WHAT YOU SHOULD DO → Work through the entries below and show every line in which "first" is found.

[Collected data]
■ ■ ■ ■

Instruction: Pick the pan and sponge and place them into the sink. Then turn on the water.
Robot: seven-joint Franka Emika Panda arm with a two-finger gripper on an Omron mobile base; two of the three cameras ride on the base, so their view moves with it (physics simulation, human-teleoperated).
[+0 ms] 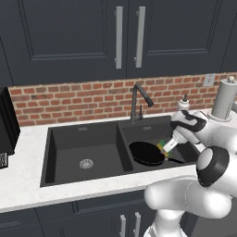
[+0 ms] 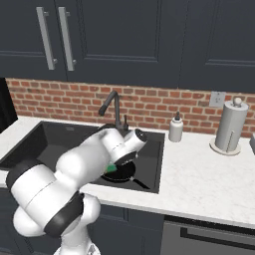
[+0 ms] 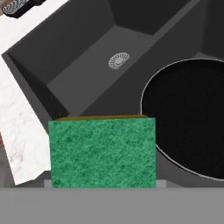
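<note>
- The gripper (image 1: 167, 144) hangs low over the right basin of the sink (image 1: 60, 139), its fingers closed on the sponge (image 3: 103, 152); the fingertips themselves are hidden behind the green block in the hand view, so the grip is read from the sponge sitting square at the gripper's end.
- From the left base view the sponge shows as a small green and yellow patch at the end of the hand, just above the pan's rim; whether it touches the pan cannot be told.
- The pan (image 1: 147, 153) lies directly beneath and just beside the gripper, flat on the floor of the right basin, with its thin handle running out toward the front right corner.
- Beyond the gripper, across the divider, the left basin holds a round silver drain (image 1: 86, 163).
- The faucet (image 1: 139, 99) rises behind the gripper at the back rim, its spout turned over the right basin.
- Around the sink runs a white marbled counter (image 2: 209, 179); to the gripper's right on it stand a soap bottle (image 2: 175, 128) and, further off, a paper towel holder (image 2: 230, 127).
- Behind all of this is a red brick backsplash (image 1: 74, 99) with dark cabinets (image 1: 69, 32) above.
- In the right base view the arm's own white links cover most of the right basin and the gripper's end.
- The right basin's drain is covered by the pan.
</note>
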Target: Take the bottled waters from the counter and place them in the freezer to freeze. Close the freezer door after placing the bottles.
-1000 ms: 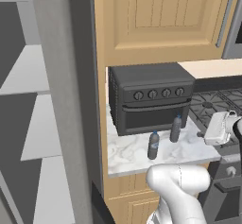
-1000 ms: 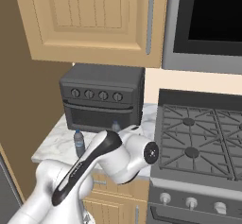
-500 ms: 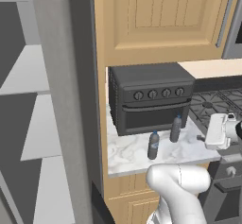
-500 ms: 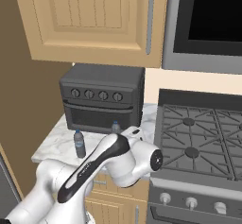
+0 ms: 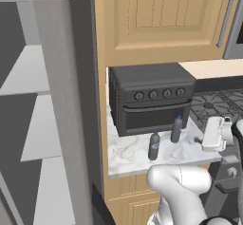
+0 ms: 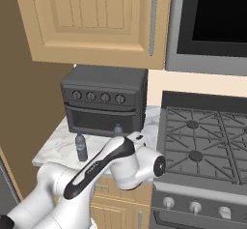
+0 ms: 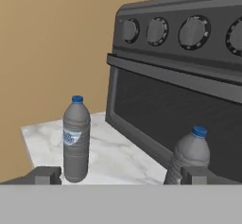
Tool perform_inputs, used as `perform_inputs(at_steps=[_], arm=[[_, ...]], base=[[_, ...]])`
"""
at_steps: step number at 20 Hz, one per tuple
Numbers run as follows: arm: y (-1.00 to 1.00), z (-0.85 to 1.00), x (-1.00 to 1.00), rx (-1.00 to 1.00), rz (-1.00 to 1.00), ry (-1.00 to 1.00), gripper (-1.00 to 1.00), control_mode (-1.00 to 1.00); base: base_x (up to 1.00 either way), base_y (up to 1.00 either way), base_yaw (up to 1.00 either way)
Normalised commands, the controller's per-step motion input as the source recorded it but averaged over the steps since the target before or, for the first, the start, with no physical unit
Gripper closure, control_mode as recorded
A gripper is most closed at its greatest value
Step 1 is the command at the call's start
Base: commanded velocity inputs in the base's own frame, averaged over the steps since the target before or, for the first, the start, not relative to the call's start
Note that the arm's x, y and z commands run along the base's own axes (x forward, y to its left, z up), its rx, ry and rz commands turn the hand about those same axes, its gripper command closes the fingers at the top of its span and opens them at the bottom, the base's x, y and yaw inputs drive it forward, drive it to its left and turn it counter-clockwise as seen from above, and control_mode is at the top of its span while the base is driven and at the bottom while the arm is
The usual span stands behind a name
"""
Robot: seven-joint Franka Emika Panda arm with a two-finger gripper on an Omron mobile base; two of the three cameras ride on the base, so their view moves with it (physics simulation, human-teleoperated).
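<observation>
Early in the job, by the look of it. Both bottles standing upright on the counter (image 5: 133, 157) in front of the toaster oven (image 5: 152, 98): nearer bottle (image 5: 154, 146) out toward the counter's front edge, farther bottle (image 5: 176, 129) just beside the oven door. Neither lifted yet. Gripper (image 7: 120, 176) low over the counter, fingers wide apart, nothing between them; in the hand view one fingertip (image 7: 45, 175) near the left bottle's base, the other (image 7: 196, 175) in front of the right bottle. Freezer (image 5: 42, 119) open at left, shelves bare as far as visible. Still to do, apparently: grasping and carrying each bottle across, then shutting the door.
</observation>
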Motion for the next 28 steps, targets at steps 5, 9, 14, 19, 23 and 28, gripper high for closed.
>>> perform_inputs(at_steps=[5, 9, 14, 19, 23, 28], arm=[[-0.07, -0.12, 0.16, 0.12, -0.03, 0.00, -1.00, -1.00], [-0.02, 0.00, 0.04, 0.21, -0.08, 0.00, -1.00, -1.00], [0.00, 0.00, 0.00, 0.22, -0.10, -0.01, -1.00, -1.00], [0.00, 0.00, 0.00, 0.17, -0.14, 0.00, -1.00, -1.00], [0.00, -0.06, 0.00, 0.01, -0.20, 0.00, -1.00, -1.00], [0.12, -0.01, 0.00, 0.00, -0.15, 0.00, -1.00, -1.00]], base=[[0.00, 0.00, 0.00], [0.00, 0.00, 0.00], [0.00, 0.00, 0.00], [0.00, 0.00, 0.00], [0.00, 0.00, 0.00], [0.00, 0.00, 0.00]])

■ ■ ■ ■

PROBLEM SOLUTION →
Normalised commands, the controller's per-step motion input as the source recorded it but averaged over the steps since the target before or, for the first, the start, with no physical unit
Base: commanded velocity inputs in the base's own frame, averaged over the steps since the target before or, for the first, the start, not relative to the call's start

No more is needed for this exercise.